- [DATA BLOCK]:
___

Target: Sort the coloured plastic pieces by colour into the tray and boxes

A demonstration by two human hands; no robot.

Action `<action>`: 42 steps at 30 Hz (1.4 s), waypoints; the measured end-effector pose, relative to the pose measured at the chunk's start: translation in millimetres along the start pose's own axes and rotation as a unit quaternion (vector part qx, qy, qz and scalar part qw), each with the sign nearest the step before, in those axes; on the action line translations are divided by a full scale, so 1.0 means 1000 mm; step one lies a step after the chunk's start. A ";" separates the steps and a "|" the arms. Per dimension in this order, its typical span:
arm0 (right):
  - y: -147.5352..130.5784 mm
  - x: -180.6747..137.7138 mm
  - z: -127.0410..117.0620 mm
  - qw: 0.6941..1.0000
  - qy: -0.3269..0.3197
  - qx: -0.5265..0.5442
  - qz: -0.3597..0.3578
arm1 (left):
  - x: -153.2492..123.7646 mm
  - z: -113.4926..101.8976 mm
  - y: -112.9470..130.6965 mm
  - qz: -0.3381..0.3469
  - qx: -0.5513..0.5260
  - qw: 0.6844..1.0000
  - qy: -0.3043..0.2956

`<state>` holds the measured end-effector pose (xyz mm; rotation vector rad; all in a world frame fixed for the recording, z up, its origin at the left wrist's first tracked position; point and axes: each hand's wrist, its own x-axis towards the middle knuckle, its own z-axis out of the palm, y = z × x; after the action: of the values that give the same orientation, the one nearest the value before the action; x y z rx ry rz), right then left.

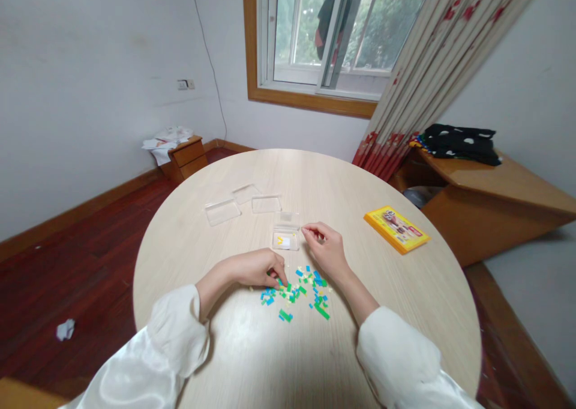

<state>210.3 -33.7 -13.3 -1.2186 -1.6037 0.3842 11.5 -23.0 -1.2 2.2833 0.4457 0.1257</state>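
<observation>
Small blue, green and yellow toy pieces (321,307) lie scattered in a loose pile on the table in front of me. My left hand (263,268) reaches down onto the pile's left side, thumb and finger bent close together among the pieces; what lies between them is too small to make out. Just beyond the pile, a hinged clear plastic box (286,240) lies with its lid raised and several yellow pieces and a white patch inside. Beside its right edge my right hand (323,246) is closed in a pinch, and anything between the fingertips is hidden.
Several clear plastic lids or trays (223,211) lie toward the back left of the round table (405,313). A yellow box (396,229) with a printed picture rests on the right. Beyond stand a tilted wooden cabinet (508,205) and a small drawer unit (188,157).
</observation>
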 end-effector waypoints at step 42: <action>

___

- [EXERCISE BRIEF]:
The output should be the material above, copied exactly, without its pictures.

- [EXPECTED ANSWER]:
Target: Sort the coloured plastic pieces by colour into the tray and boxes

A demonstration by two human hands; no robot.

Action `<action>`: 42 steps at 30 Hz (1.4 s), waypoints; the measured end-effector pose, relative to the pose measured at the chunk's start: translation in millimetres along the start pose's own axes and rotation as a unit quaternion (vector part qx, qy, qz and scalar part qw), each with the sign nearest the step before, in those axes; on the action line translations are divided by a full scale, so 1.0 means 1000 mm; step one lies a step after the chunk's start. A ";" separates the steps and a "|" the arms. Per dimension in this order, its typical span:
arm0 (right):
  - y: -147.5352..130.5784 mm
  - x: -180.6747..137.7138 mm
  - z: -127.0410..117.0620 mm
  - qw: 0.6941..1.0000
  - qy: -0.3269..0.3197
  - qx: -0.5265..0.5442
  - qz: -0.3597..0.3578
arm1 (left):
  - x: -153.2492..123.7646 mm
  - z: -113.4926..101.8976 mm
  - y: -112.9470..130.6965 mm
  - qz: -0.3381..0.3469
  - qx: -0.5513..0.5260
  - qw: 0.6844..1.0000
  - qy: -0.3043..0.2956

`<state>` holds the measured end-effector pose (xyz mm; rotation vector rad; all in a world frame fixed for the recording, z up, its origin at the left wrist's first tracked position; point and axes: each hand's wrist, its own x-axis towards the middle knuckle, its own z-axis out of the palm, y = z × x; after the action: of the values that give the same orientation, the one nearest the value before the action; x y z rx ry rz), right then left.


<state>210.3 -33.7 -13.3 -1.2186 -1.6037 0.3842 11.5 -23.0 -1.2 2.2833 0.4457 0.1257</state>
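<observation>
Small blue, green and yellow toy pieces (321,307) lie scattered in a loose pile on the table in front of me. My left hand (263,268) reaches down onto the pile's left side, thumb and finger bent close together among the pieces; what lies between them is too small to make out. Just beyond the pile, a hinged clear plastic box (286,240) lies with its lid raised and several yellow pieces and a white patch inside. Beside its right edge my right hand (323,246) is closed in a pinch, and anything between the fingertips is hidden.
Several clear plastic lids or trays (223,211) lie toward the back left of the round table (405,313). A yellow box (396,229) with a printed picture rests on the right. Beyond stand a tilted wooden cabinet (508,205) and a small drawer unit (188,157).
</observation>
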 end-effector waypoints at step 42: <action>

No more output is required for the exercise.